Basically I could cry over my carelessness but I honestly didn't see some of the fine points among the reams of information - plus I was organising my wedding at same time :juggle: 

The lawyer said there is no point appealing and just submit a new application but I was under the impression that lots of people appeal and that if get the bank statement, contract and new employer letter I can appeal with those? What should I do, have read plenty of horror stories of 6 months + waiting times but also heard of two week turn rounds with positive results! would really appreciate any information/advice. Lawyer did say the application was one of the strongest he'd seen and should never have been turned down................


----------



## cc9 (Oct 29, 2012)

Hi I am so saddened for you this news Is just the worse ever   
It looks like your husband has been refused a bit unfairly. I know it is the applicants responsibility to provide the appropriate documents but the ECO could easily have requested the SU07 form which I understand isn't required for spouse settlement visas. 
The missing contract and bank statements should have been included however which has lead to this decision.
I am not an expert in immigration matters but I am to understand that you can appeal this decision if you can provide the missing documents. This however is a looooooong process, belv me I know 
A fresh application with all the correct documents Is also another option..
I really just wanted to say I understand how you are feeling today and the devastation caused by a rejected application especially when u feel it has been a harsh decision. 
Good luck with whatever you decide and I'm sure someone with proper advice will post soon x


----------



## MacUK (Jul 3, 2012)

I'm so sorry about your refusal  I know how it is to wait for something so long  We have been waiting for 9 months just to qualify for applying  I'm so sorry you have to deal with this before your wedding, but I'm sure you will get through this! 

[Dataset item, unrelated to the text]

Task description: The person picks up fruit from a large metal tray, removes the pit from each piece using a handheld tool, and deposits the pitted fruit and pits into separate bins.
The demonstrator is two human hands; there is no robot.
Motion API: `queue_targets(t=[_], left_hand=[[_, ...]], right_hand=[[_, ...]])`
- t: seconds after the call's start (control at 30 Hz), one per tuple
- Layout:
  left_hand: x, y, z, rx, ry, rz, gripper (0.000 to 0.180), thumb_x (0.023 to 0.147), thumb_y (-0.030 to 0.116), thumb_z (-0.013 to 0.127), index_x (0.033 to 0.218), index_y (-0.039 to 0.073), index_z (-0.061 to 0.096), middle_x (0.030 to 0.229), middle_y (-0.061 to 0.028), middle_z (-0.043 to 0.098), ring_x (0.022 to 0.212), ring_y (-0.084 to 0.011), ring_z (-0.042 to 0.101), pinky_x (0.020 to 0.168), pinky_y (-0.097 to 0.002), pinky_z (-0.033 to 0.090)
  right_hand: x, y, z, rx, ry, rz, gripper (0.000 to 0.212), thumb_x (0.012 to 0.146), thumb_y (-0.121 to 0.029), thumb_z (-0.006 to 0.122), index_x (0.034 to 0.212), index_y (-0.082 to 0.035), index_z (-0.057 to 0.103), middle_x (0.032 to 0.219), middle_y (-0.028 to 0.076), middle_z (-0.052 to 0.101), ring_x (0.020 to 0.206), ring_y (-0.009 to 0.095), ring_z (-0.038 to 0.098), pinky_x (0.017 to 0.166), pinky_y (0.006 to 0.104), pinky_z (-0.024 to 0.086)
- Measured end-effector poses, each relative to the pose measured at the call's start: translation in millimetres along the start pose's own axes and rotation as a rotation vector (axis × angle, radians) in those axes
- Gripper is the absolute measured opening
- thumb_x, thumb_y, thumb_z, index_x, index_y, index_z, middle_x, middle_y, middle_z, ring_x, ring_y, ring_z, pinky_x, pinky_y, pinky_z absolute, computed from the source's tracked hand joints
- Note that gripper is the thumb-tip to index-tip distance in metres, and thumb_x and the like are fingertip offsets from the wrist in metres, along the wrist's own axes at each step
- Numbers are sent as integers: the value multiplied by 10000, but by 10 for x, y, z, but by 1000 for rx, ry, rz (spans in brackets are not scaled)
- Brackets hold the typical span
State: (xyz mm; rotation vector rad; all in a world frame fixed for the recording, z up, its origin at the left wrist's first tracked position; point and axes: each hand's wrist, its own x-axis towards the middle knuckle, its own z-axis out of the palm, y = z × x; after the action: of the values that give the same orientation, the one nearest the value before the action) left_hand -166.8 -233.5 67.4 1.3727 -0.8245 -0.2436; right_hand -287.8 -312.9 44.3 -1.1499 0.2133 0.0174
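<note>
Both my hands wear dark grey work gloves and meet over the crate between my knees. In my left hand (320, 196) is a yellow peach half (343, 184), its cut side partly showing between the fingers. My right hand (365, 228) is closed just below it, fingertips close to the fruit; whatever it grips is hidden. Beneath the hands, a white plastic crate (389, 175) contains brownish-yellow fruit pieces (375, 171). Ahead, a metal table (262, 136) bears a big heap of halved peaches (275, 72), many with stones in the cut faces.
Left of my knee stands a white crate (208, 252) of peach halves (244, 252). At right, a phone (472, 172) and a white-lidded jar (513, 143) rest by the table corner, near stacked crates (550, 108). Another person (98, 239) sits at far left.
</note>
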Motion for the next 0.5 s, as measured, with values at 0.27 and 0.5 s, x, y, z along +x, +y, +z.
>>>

I really can't say anything about the reasons for refusal, but I found this on the UKBA website, it's Appendix FM - SE:

D. (a) In deciding an application in relation to which this Appendix states that specified documents must be provided, the Entry Clearance Officer or Secretary of State ("the decision-maker") will consider documents that have been submitted with the application, and will only consider documents submitted after the application where sub-paragraph (b) or (e) applies.
(b) If the applicant:
(i) Has submitted:
(aa) A sequence of documents and some of the documents in the sequence have been omitted (e.g. if one bank statement from a series is missing);
(bb) A document in the wrong format; or
(cc) A document that is a copy and not an original document; or
(ii) Has not submitted a specified document,
the decision-maker may contact the applicant or his representative in writing or otherwise, and request the document(s) or the correct version(s). The material requested must be received by the UK Border Agency or Border Force at the address specified in the request within a reasonable timescale specified in the request.
(c) The decision-maker will not request documents where he or she does not anticipate that addressing the error or omission referred to in sub-paragraph (b) will lead to a grant because the application will be refused for other reasons.
(d) If the applicant has submitted:
(i) A document in the wrong format; or
(ii) A document that is a copy and not an original document,
the application may be granted exceptionally, providing the decision-maker is satisfied that the document(s) is genuine and that the applicant meets the requirement to which the document relates. The decision-maker reserves the right to request the specified original document(s) in the correct format in all cases where sub-paragraph (b) applies, and to refuse applications if this material is not provided as set out in sub-paragraph (b).
(e) Where the decision-maker is satisfied that there is a valid reason why a specified document(s) cannot be supplied, e.g. because it is not issued in a particular country or has been permanently lost, he or she may exercise discretion not to apply the requirement for the document(s) or to request alternative or additional information or document(s) be submitted by the applicant.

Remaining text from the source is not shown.